# TASK DETAILS
Scan the entries below and extract each line with the word "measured" in it.

Entries taken from a collection:
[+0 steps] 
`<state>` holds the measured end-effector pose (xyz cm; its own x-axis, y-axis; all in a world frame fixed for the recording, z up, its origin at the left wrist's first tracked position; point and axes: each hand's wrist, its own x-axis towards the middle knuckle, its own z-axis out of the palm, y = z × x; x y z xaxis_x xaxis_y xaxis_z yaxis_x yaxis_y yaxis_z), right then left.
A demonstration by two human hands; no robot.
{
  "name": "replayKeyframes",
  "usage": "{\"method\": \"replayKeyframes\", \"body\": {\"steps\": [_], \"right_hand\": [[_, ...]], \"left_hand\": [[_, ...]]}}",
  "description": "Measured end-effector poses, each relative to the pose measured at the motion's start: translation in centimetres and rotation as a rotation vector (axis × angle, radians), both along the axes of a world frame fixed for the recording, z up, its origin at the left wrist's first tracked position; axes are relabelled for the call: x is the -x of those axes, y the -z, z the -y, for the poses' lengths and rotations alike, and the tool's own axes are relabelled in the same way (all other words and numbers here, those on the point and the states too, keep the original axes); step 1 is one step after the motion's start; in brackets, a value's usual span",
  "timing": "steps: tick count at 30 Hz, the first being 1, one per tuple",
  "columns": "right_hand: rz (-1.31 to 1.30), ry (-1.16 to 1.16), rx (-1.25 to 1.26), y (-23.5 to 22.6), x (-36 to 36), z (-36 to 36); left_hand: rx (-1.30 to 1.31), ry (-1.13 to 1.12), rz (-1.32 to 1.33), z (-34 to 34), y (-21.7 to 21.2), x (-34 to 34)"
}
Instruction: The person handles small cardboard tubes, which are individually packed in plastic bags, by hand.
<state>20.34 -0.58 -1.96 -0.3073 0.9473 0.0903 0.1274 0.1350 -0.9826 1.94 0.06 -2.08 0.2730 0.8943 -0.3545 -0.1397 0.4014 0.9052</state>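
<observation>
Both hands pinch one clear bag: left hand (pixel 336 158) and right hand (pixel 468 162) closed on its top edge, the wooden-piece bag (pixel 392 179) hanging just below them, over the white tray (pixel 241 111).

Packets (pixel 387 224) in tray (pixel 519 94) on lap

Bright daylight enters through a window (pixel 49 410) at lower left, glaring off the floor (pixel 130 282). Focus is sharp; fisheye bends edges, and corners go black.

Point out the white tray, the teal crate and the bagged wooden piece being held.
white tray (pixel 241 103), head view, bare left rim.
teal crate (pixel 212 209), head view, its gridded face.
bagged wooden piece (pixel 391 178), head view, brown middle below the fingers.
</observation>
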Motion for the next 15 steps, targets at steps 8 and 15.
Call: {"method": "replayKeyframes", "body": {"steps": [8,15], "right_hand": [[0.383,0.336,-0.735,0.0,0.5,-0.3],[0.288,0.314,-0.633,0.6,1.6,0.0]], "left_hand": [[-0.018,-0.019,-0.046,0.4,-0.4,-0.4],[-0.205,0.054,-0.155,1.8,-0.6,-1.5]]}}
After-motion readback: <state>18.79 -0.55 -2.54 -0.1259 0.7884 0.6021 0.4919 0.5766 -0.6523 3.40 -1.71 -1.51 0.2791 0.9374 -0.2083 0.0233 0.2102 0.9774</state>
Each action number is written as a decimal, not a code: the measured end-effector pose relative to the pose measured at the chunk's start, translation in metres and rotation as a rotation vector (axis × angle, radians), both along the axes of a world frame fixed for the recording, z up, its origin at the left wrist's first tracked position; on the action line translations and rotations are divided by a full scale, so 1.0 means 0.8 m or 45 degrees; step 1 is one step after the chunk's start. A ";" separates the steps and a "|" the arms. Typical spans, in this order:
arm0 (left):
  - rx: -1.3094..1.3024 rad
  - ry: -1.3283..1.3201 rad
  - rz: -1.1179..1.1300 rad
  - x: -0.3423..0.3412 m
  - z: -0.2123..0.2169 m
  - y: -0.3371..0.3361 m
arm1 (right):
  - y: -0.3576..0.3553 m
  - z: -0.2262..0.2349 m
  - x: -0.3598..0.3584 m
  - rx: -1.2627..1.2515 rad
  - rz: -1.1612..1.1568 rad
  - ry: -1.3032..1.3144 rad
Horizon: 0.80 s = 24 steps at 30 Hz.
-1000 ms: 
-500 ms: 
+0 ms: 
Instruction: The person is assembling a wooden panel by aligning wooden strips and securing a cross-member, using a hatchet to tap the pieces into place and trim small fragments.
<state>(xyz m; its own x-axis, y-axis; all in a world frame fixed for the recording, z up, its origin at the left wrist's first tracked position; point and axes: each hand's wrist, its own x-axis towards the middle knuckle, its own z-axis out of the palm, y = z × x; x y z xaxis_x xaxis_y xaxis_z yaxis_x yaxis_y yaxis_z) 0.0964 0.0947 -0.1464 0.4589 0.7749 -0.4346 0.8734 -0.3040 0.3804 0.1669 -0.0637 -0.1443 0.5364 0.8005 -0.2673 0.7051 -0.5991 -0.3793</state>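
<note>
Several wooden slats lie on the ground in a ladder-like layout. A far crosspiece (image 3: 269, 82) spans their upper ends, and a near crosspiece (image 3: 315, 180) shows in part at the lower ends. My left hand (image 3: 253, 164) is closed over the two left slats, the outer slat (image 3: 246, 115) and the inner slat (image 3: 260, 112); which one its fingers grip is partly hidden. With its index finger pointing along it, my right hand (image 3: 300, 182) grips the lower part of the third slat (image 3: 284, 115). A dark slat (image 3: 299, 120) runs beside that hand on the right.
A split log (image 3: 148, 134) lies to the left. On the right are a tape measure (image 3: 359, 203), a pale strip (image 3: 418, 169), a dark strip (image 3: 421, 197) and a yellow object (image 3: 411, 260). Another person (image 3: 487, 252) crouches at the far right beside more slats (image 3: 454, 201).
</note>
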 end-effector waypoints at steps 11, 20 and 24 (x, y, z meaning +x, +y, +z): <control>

# TASK RESULT
`<state>` holds the measured end-effector pose (xyz cm; its own x-axis, y-axis; all in a world frame fixed for the recording, z up, its origin at the left wrist's first tracked position; point and axes: each hand's wrist, its own x-axis towards the middle knuckle, its own z-axis out of the palm, y = z × x; x y z xaxis_x xaxis_y xaxis_z yaxis_x yaxis_y yaxis_z), right then left.
  "description": "Measured end-effector poses, each relative to the pose measured at the motion's start: translation in centimetres and rotation as a rotation vector (axis × angle, radians), both along the axes of a world frame fixed for the recording, z up, its origin at the left wrist's first tracked position; axes are relabelled for the call: x is the -x of those axes, y the -z, z the -y, for the poses' lengths and rotations alike, and the tool's own axes are relabelled in the same way (all other words and numbers here, those on the point and the states too, keep the original axes); step 1 is one step after the motion's start; in brackets, a value's usual span",
Each action number is written as a decimal, not a code: the measured end-effector pose relative to the pose measured at the chunk's start, translation in metres and rotation as a rotation vector (axis × angle, radians), both along the axes of a world frame fixed for the recording, z up, its origin at the left wrist's first tracked position; on the action line translations and rotations are divided by a full scale, so 1.0 means 0.8 m or 45 degrees; step 1 is one step after the chunk's start. A ";" separates the steps and a "|" the arms. Typical spans, in this order:

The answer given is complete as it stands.